“Io promuovo la pace. E tu?”. È questo il tema della conferenza svoltasi sabato scorso
a Lahore, nel Punjab, in Pakistan, che ha visto coinvolti più di centocinquanta, tra
musulmani e sikh. L’iniziativa è stata organizzata dalla Hac Alliance, una coalizione
di tre organizzazioni non governative (ong), Human friends organization, Awaz-e-Niswan
e la Cathe foundation. In questa occasione – come riportato sull’Osservatore Romano
- è stata data voce alle forti controversie nate sulla questione delle leggi sulla
blasfemia in vigore in Pakistan, una delle principali preoccupazioni della comunità
cristiana e della comunità episcopale giustizia e pace, causa anche delle forti violenze
in corso nel Paese. L’organizzatrice della conferenza – Neena Norren - ha condannato
l’uso strumentale delle leggi in questione, spiegando durante il suo intervento che
“le leggi sulla blasfemia, che prevedono la pena di morte per insulti al profeta Maometto
e il carcere fino all’ergastolo per atti contro il Corano, sono state messe in discussione”.
“Questo – ha aggiunto – è senza dubbio un progresso nella lotta per il riconoscimento
del pluralismo religioso in Pakistan”. Il presidente della Conferenza episcopale del
Pakistan (Ncjp), l’arcivescovo di Lahore, mons. Lawrence John Saldanha, e il segretario
esecutivo, mons. Peter Jacobs sono in prima linea nella lotta contro queste leggi,
ed si stanno impegnando per fare pressione sul comitato parlamentare per le riforme
costituzionali cercando in tutti i modi di eliminare gli articoli nella costituzione
del Paese che discriminano in base alla religione. La conferenza di pace si è aperta
con la recita del Corano, seguita da alcuni brani del Guru Granth Sahib, il libro
sacro dei Sikh, e poi con la lettura della Bibbia. Infine, sono state proiettate alcune
diapositive di violenze nei confronti della comunità cristiana e sono stati letti
numerosi messaggi di pace e di riconciliazione in Pakistan. Non sono da trascurare
le forti preoccupazioni dovute all’estremismo religioso e sulla questione delle minoranze,
bisogna porre fine al terrore e all’ingiustizia perpetrato nel nome della religione.

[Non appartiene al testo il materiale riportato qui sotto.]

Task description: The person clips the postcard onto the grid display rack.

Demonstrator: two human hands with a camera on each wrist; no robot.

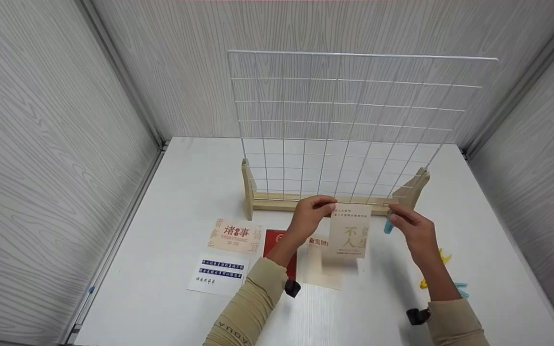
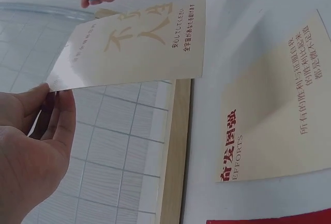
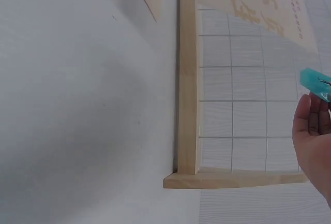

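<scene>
My left hand (image 1: 309, 217) pinches a cream postcard (image 1: 350, 230) by its upper left corner and holds it up in front of the wire grid. Gold and dark characters cover the card, which also shows in the left wrist view (image 2: 134, 48). To its right, my right hand (image 1: 414, 230) holds a teal clothespin (image 1: 389, 225) between thumb and fingers, apart from the card. The same clothespin (image 3: 316, 83) appears at the right edge of the right wrist view. Behind both hands a white wire grid (image 1: 334, 120) stands upright in a wooden base (image 1: 277, 204).
On the white table lie a cream card with red lettering (image 1: 236, 235), a white card with blue bands (image 1: 217, 274), a red card (image 1: 273, 240) and another cream card (image 1: 322, 274). Yellow clips (image 1: 445, 257) and a teal clip (image 1: 462, 290) lie by the right forearm.
</scene>
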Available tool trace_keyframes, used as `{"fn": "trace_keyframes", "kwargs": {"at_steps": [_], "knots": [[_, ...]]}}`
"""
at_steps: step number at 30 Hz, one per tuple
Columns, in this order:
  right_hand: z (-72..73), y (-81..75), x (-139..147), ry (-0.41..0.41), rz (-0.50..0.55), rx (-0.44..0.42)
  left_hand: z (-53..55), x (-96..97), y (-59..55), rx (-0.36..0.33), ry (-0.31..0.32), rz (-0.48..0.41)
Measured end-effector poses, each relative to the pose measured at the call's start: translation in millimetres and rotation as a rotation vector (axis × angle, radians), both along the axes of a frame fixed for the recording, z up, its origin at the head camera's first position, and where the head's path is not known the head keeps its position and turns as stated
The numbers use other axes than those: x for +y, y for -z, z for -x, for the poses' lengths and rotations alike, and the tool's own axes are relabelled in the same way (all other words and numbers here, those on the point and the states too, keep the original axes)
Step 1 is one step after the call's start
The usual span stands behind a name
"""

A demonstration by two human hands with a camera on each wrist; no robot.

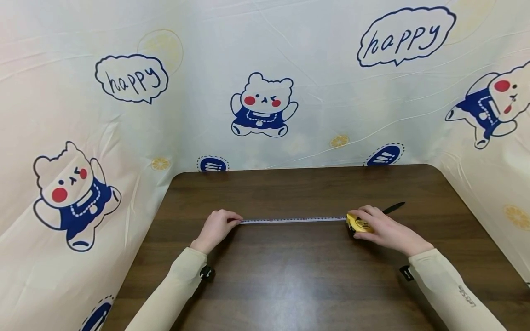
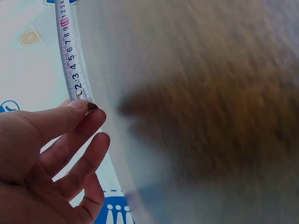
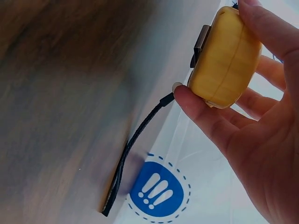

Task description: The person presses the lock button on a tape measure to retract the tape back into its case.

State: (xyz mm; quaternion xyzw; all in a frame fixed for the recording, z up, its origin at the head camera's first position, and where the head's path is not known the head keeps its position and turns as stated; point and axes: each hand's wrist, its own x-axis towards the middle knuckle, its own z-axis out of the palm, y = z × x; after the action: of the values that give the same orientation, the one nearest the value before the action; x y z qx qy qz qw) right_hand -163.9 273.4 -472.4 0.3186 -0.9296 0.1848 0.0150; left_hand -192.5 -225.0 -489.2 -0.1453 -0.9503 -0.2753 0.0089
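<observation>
A yellow tape measure [image 1: 357, 224] is held in my right hand [image 1: 385, 231], with the thumb on one side of the case and fingers on the other. Its white blade [image 1: 290, 220] stretches leftward in a straight line above the brown table. My left hand [image 1: 215, 228] pinches the hooked end of that blade between thumb and finger. Close up in the left wrist view, the blade [image 2: 70, 56] shows its low numbers near the fingertips. In the right wrist view the case [image 3: 226, 58] carries a metal clip [image 3: 200, 45] and a black wrist strap [image 3: 133, 140].
The brown wooden table [image 1: 273, 271] has rounded far corners. A pale curtain [image 1: 323, 101] printed with bears and lettering hangs behind it and along both sides. Small black devices [image 1: 407, 273] sit at both wrists.
</observation>
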Motion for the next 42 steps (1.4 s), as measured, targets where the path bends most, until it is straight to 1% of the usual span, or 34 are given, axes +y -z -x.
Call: {"fn": "trace_keyframes", "kwargs": {"at_steps": [9,17,28,36,42], "knots": [[0.4,0.2,-2.5,0.007,-0.009,-0.023,-0.2,6.3,-1.4,-0.002,0.003,0.003],[0.6,-1.1,-6.8,-0.011,-0.003,-0.018,-0.8,9.0,-0.4,0.031,0.024,-0.017],[0.4,-1.5,-11.2,-0.015,0.000,-0.028,-0.1,14.3,-0.9,0.012,0.021,-0.013],[2.3,1.0,-12.9,-0.011,-0.005,-0.047,1.3,19.3,2.2,0.003,0.021,-0.021],[2.3,1.0,-14.0,-0.008,-0.007,-0.064,0.1,23.2,2.2,0.009,0.028,-0.025]]}}
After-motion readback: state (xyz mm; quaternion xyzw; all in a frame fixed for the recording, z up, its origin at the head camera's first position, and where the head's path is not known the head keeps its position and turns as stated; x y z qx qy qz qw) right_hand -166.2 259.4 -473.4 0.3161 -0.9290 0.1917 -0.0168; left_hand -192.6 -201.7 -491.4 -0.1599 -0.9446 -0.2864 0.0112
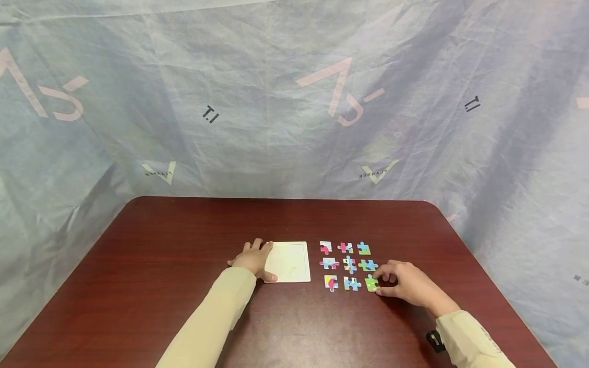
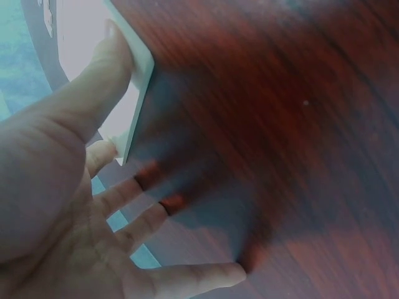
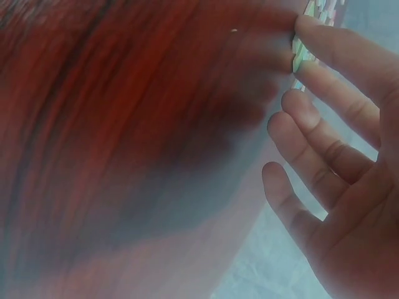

Tra il 1980 ed il 1986 queste leggi erano state introdotte dall’allora presidente
del Pakistan, Zia-ul-Haq, per garantire il rispetto di Maometto, i suoi Compagni e
del Sacro Corano. Oggi queste leggi sono le uniche al mondo attraverso cui persone
che subiscono accuse infondate restano vittime di omicidi, vengono arse vive e subiscono
la distruzione delle loro proprietà. Dal 1986 all’ottobre del 2009, almeno 966 persone
sono finite sotto accusa per la legge sulla blasfemia. Il 9 marzo scorso una folla
ha preso di mira una chiesa in un villaggio vicino a Gujranwala, una donna è morta
in seguito all’attacco. Il 22 aprile, un insediamento cristiano e una chiesa sono
stati colpiti da uomini armati nella città di Taisar, nei pressi di Karachi. Anche
in questo caso, un giovane cristiano è stato ferito gravemente ed è morto a causa
delle ferite. Il 29 giugno è stato incendiato un intero insediamento cristiano in
un villaggio vicino a Kasur: bruciate più di 60 case, di proprietà di 100 famiglie.
Il 30 giugno, di nuovo, circa 60 case appartenenti a cristiani nel villaggio di Korian
sono state incenerite da una folla. Il primo agosto, nella città di Gojra, un numero
simile di edifici sono state bruciate. Sette cristiani, tra cui donne e bambini, sono
bruciati vivi, mentre un’ottava persona è morta per infarto, dopo che la folla ha
colpito la sua abitazione. E ancora l’11 settembre gli estremisti hanno colpito un
insediamento cristiano e una chiesa; nella notte fra il 14 e il 15 settembre, un giovane
cristiano è morto in prigione in seguito a un omicidio extragiudiziale. Sul suo capo
pesava l’accusa di aver dissacrato il Corano. (C.P.)